He knew that being high was different than being drunk.
(Not that it’s a difficult thing to know.)
Alcohol drove a biological truck
While Pot just stood and watched.
And if alcohol was, let’s face it, a better dancer,
Pot could get more things done.
Things like learning to dance,
and shingling sheds,
And detecting falsehoods,
without leaving you fucking wrecked.

(Is it too much to hint that Pot just may restore pagan sensibilities
to this horridly post-modern world?)

No wonder they made this illegal.
It’s a better product.

IV. The poet might then wonder,
if the abundance of pot, all around, all of a sudden
indicated the world around him changing?
or himself drifting into a new world?

Drifting is much better, mind you
So that’s what he’d choose.

Pot filtered his world by making it great.
like looking at things through a prism.
It let him see wider, act looser, get higher,
and save lives at the same time,
through the manufacture of good feelings –
Even though ye contemplate the horrors of time.

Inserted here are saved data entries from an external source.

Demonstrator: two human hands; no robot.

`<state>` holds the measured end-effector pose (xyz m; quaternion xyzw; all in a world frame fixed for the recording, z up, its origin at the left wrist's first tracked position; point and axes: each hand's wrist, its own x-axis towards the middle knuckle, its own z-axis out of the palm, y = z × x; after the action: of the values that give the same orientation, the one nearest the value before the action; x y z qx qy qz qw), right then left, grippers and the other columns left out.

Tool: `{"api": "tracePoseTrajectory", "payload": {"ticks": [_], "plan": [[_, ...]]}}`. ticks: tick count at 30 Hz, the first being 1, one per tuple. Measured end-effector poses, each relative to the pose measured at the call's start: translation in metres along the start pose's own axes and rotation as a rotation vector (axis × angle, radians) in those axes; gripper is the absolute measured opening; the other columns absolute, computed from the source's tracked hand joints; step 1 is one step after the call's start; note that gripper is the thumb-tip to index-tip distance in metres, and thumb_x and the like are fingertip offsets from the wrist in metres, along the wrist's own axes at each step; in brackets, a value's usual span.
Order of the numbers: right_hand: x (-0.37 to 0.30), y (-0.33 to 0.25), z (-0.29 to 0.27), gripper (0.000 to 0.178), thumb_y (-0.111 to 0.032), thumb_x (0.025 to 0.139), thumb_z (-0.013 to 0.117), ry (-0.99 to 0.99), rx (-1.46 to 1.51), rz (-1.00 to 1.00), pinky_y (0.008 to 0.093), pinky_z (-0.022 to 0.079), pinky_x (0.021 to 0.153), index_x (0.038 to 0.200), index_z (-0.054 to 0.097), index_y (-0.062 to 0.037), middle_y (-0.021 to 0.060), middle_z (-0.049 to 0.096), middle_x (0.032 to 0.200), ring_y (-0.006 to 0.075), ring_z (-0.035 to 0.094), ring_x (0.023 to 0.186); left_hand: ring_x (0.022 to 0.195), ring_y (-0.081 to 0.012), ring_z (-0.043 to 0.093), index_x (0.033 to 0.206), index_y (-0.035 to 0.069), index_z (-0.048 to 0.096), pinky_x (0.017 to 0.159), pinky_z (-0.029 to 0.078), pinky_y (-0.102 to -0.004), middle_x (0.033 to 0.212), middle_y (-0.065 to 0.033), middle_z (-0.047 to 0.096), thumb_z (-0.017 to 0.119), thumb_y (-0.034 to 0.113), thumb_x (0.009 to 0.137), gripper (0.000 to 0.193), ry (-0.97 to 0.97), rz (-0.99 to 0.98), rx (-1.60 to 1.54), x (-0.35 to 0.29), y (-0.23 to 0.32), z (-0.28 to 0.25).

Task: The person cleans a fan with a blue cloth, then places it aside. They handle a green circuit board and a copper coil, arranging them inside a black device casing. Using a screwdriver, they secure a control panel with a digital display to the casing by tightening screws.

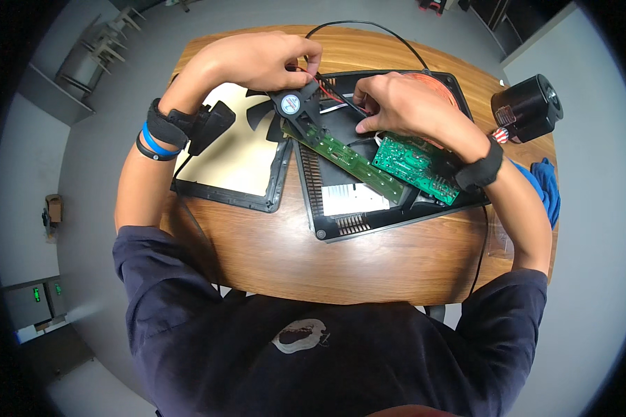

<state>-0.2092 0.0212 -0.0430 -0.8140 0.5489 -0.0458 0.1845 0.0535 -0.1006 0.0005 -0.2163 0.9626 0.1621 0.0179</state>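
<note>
My left hand (275, 61) is closed at the upper edge of a black cooling fan (290, 104), thumb and fingers pinched near its red wire. The fan is tilted, its blades overlapping a glass-topped panel and its frame over one end of a long green circuit board (358, 167). My right hand (403, 104) is bent over the open black appliance housing (337, 226), fingers closed round a black cable (351, 103) running from near my left hand. The fingertips are partly hidden. Below my right hand lies a second green circuit board (414, 167). A copper coil (431, 87) shows behind it.
The black-framed panel (222, 163) with a cream face lies left of the housing on the wooden table (257, 243). At the right are a black cylindrical device (527, 108) and a blue cloth (544, 187). A black cord (368, 23) arcs behind the housing.
</note>
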Motion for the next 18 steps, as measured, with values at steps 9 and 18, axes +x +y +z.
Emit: {"api": "tracePoseTrajectory", "payload": {"ticks": [9,18], "plan": [[-0.019,-0.003,-0.002,0.029,-0.015,0.102,0.081,0.238,0.208,0.063,0.0383,0.058,0.079,0.121,0.066,0.0001,0.0086,0.074,0.094,0.0197,0.072,0.085,0.122,-0.0396,0.077,0.157,0.011,0.069,0.107,0.059,-0.0456,0.133,-0.0224,0.081,0.061,0.024,0.118,0.042,-0.173,0.066,-0.04,0.009,-0.02,0.018],[-0.058,-0.012,-0.014,0.03,-0.01,0.1,0.085,0.258,0.429,-0.12,0.0344,0.06,0.096,0.125,0.069,-0.014,0.0142,0.047,0.157,0.0159,0.07,0.102,0.108,-0.0193,0.077,0.15,0.008,0.073,0.096,0.061,-0.036,0.123,-0.0088,0.084,0.061,0.027,0.121,0.036,0.215,-0.014,-0.387,0.046,-0.011,0.016]]}}
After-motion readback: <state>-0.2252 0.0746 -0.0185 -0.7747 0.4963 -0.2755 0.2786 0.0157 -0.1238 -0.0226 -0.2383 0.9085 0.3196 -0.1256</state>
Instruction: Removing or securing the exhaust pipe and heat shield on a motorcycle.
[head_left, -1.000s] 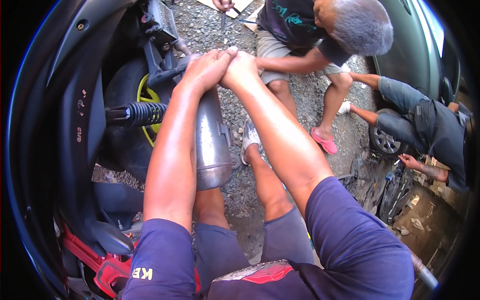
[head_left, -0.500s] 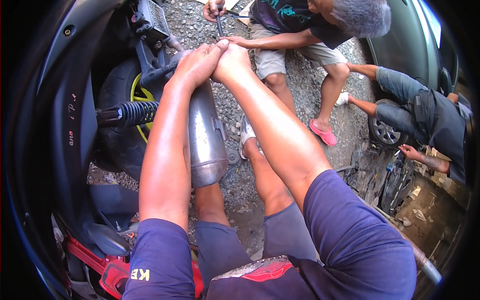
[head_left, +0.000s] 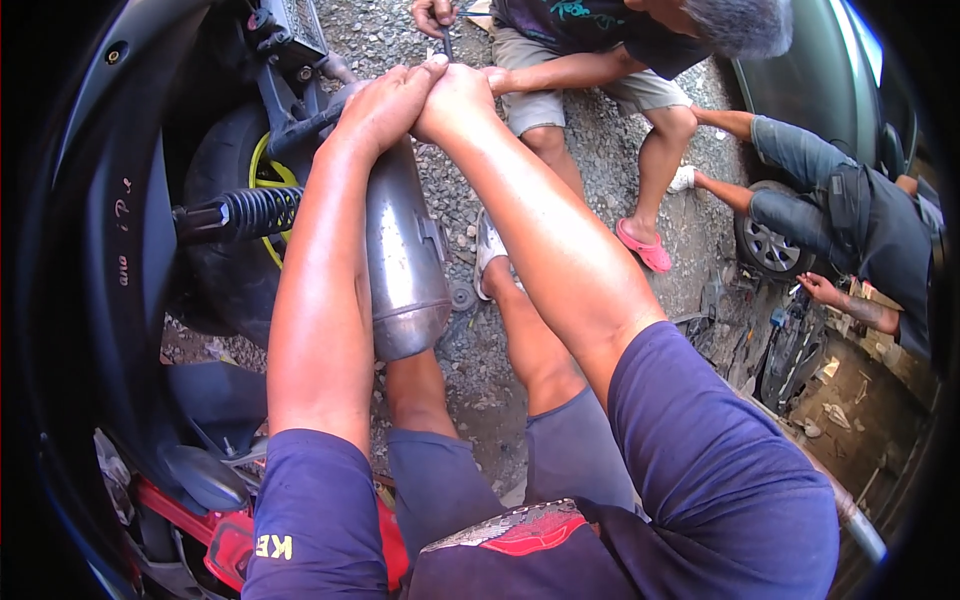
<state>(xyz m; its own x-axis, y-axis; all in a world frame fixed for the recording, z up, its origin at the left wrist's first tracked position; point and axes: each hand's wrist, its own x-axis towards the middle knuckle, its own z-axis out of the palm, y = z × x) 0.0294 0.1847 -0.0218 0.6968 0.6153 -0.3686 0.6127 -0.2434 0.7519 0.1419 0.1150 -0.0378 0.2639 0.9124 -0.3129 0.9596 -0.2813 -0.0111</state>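
Observation:
A metal exhaust muffler (head_left: 405, 270) lies between my forearms beside the rear wheel of a scooter. My left hand (head_left: 383, 108) is closed over its far end, with the thumb pointing toward my other hand. Pressed against it, my right hand (head_left: 458, 102) is also closed at that end; most of its fingers are hidden. Just beyond, a co-worker's hand (head_left: 435, 15) holds a dark rod-like tool (head_left: 446, 42) upright. The co-worker's other hand (head_left: 495, 80) reaches in close behind my right hand, its fingers partly covered.
On the left are the scooter's tire (head_left: 228, 270), black spring shock (head_left: 245, 213) and dark body panel (head_left: 120, 220). A seated co-worker with pink clogs (head_left: 643, 245) is opposite. Another person (head_left: 870, 220) sits by a green car (head_left: 810, 100). Gravel (head_left: 590, 200) covers the ground.
The co-worker's tool has shifted lower, toward the gap above my hands, and their other hand has moved behind my right hand. My hands keep their hold.

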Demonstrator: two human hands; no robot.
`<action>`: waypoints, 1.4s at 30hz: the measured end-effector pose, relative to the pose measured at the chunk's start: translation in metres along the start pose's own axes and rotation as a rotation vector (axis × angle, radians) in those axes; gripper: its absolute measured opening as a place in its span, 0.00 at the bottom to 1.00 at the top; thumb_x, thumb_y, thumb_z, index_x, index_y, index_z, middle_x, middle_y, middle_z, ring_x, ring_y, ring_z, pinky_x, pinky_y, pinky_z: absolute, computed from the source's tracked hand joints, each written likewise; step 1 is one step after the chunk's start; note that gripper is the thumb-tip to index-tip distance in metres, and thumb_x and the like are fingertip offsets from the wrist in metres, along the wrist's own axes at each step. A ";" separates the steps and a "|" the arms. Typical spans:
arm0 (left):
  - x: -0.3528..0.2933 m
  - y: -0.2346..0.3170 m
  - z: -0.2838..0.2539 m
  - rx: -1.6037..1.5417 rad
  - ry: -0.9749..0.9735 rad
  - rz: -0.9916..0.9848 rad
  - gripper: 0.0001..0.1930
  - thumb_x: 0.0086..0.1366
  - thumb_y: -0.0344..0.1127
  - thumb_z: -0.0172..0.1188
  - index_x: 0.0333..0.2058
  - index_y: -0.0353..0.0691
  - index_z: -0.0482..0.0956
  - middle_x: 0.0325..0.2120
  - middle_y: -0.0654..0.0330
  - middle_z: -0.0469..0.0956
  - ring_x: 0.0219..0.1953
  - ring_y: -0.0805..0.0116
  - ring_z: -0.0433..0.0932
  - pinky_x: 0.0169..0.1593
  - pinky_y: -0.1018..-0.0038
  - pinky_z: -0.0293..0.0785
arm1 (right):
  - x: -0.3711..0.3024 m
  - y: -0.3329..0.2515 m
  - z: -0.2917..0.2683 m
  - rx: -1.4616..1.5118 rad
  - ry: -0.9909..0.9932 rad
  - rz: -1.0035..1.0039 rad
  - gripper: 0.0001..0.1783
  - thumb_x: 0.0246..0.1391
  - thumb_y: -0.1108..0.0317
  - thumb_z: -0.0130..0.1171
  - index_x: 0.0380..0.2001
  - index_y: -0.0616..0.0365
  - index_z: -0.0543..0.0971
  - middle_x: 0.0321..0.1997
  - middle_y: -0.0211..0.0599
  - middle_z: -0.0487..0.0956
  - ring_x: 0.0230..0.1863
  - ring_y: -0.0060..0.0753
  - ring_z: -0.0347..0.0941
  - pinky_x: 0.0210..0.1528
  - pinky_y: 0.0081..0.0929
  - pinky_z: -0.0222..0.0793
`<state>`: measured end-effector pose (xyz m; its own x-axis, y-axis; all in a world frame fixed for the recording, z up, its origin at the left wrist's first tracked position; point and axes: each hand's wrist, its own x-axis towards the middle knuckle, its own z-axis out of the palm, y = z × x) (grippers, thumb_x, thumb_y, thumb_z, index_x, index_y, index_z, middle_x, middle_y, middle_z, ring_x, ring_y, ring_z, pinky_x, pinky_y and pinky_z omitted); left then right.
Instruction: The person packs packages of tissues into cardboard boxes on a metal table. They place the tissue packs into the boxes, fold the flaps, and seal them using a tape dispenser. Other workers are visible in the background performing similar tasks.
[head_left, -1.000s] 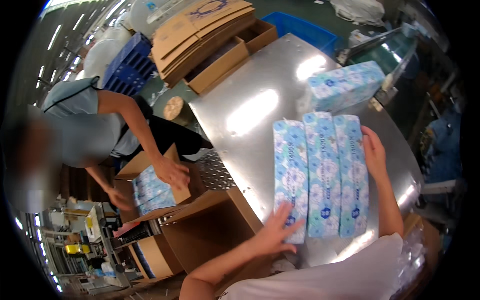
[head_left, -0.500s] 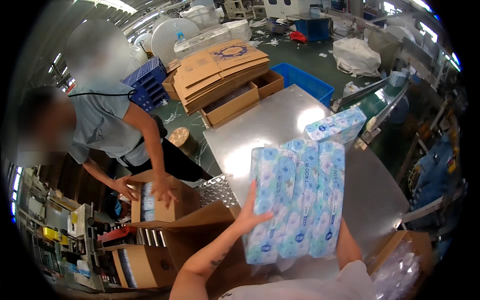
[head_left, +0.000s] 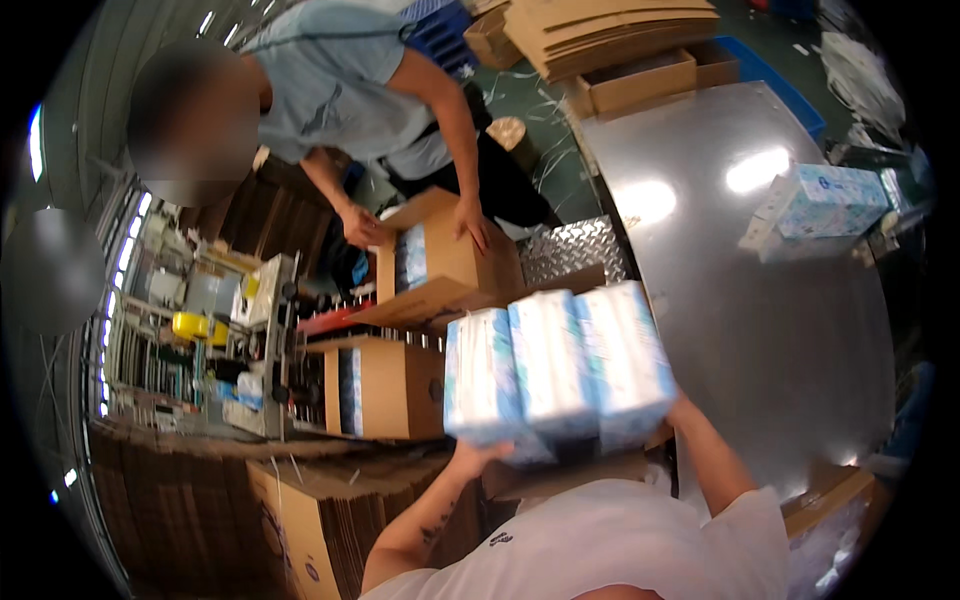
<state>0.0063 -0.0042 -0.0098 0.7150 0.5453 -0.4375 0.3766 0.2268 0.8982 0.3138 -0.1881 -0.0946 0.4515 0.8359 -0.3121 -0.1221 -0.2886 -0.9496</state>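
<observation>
I hold three long blue-and-white tissue packs [head_left: 555, 365] side by side, lifted off the steel table [head_left: 800, 330] and carried over its left edge. My left hand [head_left: 478, 455] grips under the left pack's near end. My right hand [head_left: 680, 408] is mostly hidden behind the right pack. Just beyond the packs are open cardboard boxes: one [head_left: 385, 385] on its side with packs inside, and another [head_left: 440, 262] that a co-worker [head_left: 350, 90] holds with both hands.
One more tissue pack [head_left: 825, 200] lies at the table's far right. Flat cardboard [head_left: 610, 25] and an open box [head_left: 640, 85] are stacked behind the table. A stack of flattened boxes [head_left: 290, 520] lies at my lower left. A machine with rollers [head_left: 250, 330] stands left.
I have lifted the three packs off the table and swung them left toward the boxes. The co-worker has moved closer and grips a box.
</observation>
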 end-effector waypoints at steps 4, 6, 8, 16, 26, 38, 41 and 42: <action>0.015 0.015 0.016 0.457 0.350 0.247 0.46 0.50 0.26 0.67 0.62 0.34 0.46 0.60 0.45 0.55 0.63 0.55 0.54 0.62 0.67 0.55 | 0.022 -0.017 0.021 -0.140 0.083 -0.062 0.24 0.62 0.59 0.43 0.58 0.60 0.65 0.57 0.49 0.68 0.61 0.43 0.62 0.61 0.30 0.55; 0.030 0.032 0.029 1.162 0.428 0.367 0.41 0.49 0.38 0.68 0.60 0.39 0.56 0.60 0.40 0.53 0.64 0.41 0.49 0.59 0.42 0.49 | 0.029 -0.039 0.044 -0.507 0.001 -0.415 0.24 0.59 0.61 0.47 0.57 0.58 0.65 0.59 0.47 0.65 0.63 0.45 0.58 0.63 0.36 0.52; 0.067 0.032 0.045 1.397 0.457 0.349 0.38 0.50 0.48 0.65 0.58 0.41 0.61 0.60 0.43 0.55 0.65 0.45 0.48 0.59 0.39 0.44 | 0.042 -0.051 0.073 -0.852 -0.048 -0.660 0.26 0.52 0.62 0.54 0.55 0.57 0.67 0.59 0.48 0.64 0.64 0.49 0.54 0.64 0.52 0.46; 0.174 -0.081 0.041 1.256 0.580 0.504 0.24 0.60 0.52 0.51 0.49 0.42 0.72 0.46 0.53 0.73 0.49 0.51 0.71 0.51 0.53 0.65 | 0.105 0.002 0.110 -1.236 0.123 -0.817 0.25 0.44 0.55 0.58 0.45 0.57 0.71 0.44 0.40 0.71 0.49 0.40 0.66 0.53 0.45 0.54; 0.270 -0.133 0.018 1.083 0.621 0.340 0.17 0.63 0.50 0.46 0.38 0.45 0.75 0.38 0.55 0.76 0.46 0.56 0.72 0.53 0.53 0.62 | 0.187 0.044 0.130 -1.310 -0.026 -0.350 0.27 0.51 0.54 0.53 0.50 0.60 0.68 0.56 0.52 0.65 0.62 0.51 0.53 0.63 0.55 0.38; 0.316 -0.143 0.007 0.951 -0.190 -0.249 0.36 0.64 0.61 0.36 0.61 0.38 0.58 0.60 0.43 0.57 0.65 0.51 0.52 0.64 0.61 0.52 | 0.183 0.025 0.099 -1.139 -0.515 0.144 0.26 0.58 0.54 0.46 0.54 0.59 0.68 0.49 0.49 0.75 0.50 0.52 0.71 0.54 0.41 0.65; 0.261 -0.069 0.054 1.014 -0.233 -0.112 0.34 0.65 0.59 0.39 0.54 0.31 0.65 0.53 0.39 0.66 0.56 0.47 0.67 0.55 0.60 0.66 | 0.069 -0.034 0.054 -0.483 -0.048 -0.487 0.14 0.56 0.64 0.51 0.44 0.57 0.76 0.49 0.44 0.75 0.52 0.49 0.69 0.54 0.39 0.64; 0.235 -0.065 0.068 1.037 -0.306 0.050 0.35 0.64 0.59 0.41 0.54 0.30 0.64 0.52 0.39 0.67 0.55 0.47 0.67 0.55 0.60 0.66 | 0.026 -0.053 0.030 -0.484 0.035 -0.540 0.14 0.54 0.66 0.53 0.43 0.57 0.76 0.48 0.42 0.75 0.51 0.49 0.69 0.54 0.38 0.64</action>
<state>0.1901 0.0548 -0.1738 0.8059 0.2780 -0.5227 0.5550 -0.6619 0.5038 0.3056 -0.1370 -0.0534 0.3674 0.9071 0.2053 0.5268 -0.0210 -0.8497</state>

And so, as life upped the pain, and frowned in the living room
Pot helped him slip right out the back door.

V. The poem, now finishing,
would strive for some pop.
Evangelical flourish — go out with a bang!
And realizing, envisioning
a way to bebop
with the words, now the poem, would start to refrain

A final Pandora,
her box smashed to bits.
The pothead adores ya!
He laughs and he sits

His thoughts now fall to naught but time moves on
distracted by all the things now worth the look
A vain old memoir that ends here in song
forced from non-being in part by crook and hook
I have worn feelings felt straight from this human heart
But no such address now exists for one true love
And drugs, a balm for that which tears apart,
and yet allow us spit at the fool gods above
And grace of this we seek, now turned to habit
While feelings are still fresh and words inspired
I recollect the truth, and herewith stab it
Staying up at night, all high and tired

I sit, and think of all the drugs I’ve done
And write down words,


… Anyways, that’s my plan.

Plan For a Poem, #5 (Part II)

I planned, as you know,
to write a poem. about
the drugs I have taken.

The poem, which had started as chance
observation of innocent amusements,
had soon devolved into a
celebration of the
fury of youth

I had promised to speak about love.
And I did take a lot of Ecstasy.

Or, as we called it then…


A barely known substance
made by the Sophomore class of Reed college.
(Or was that MDA?)
And what was the extra “M” for anyways?
Already it was trippy . . .

the M stands for Make Sure You Have A lot of Money
cause it was expensive.

My brother ordered it from Kevin (?)
who sent it through the mail.
and offered dubious advice:

“He says it’s best if you take three hits at once.”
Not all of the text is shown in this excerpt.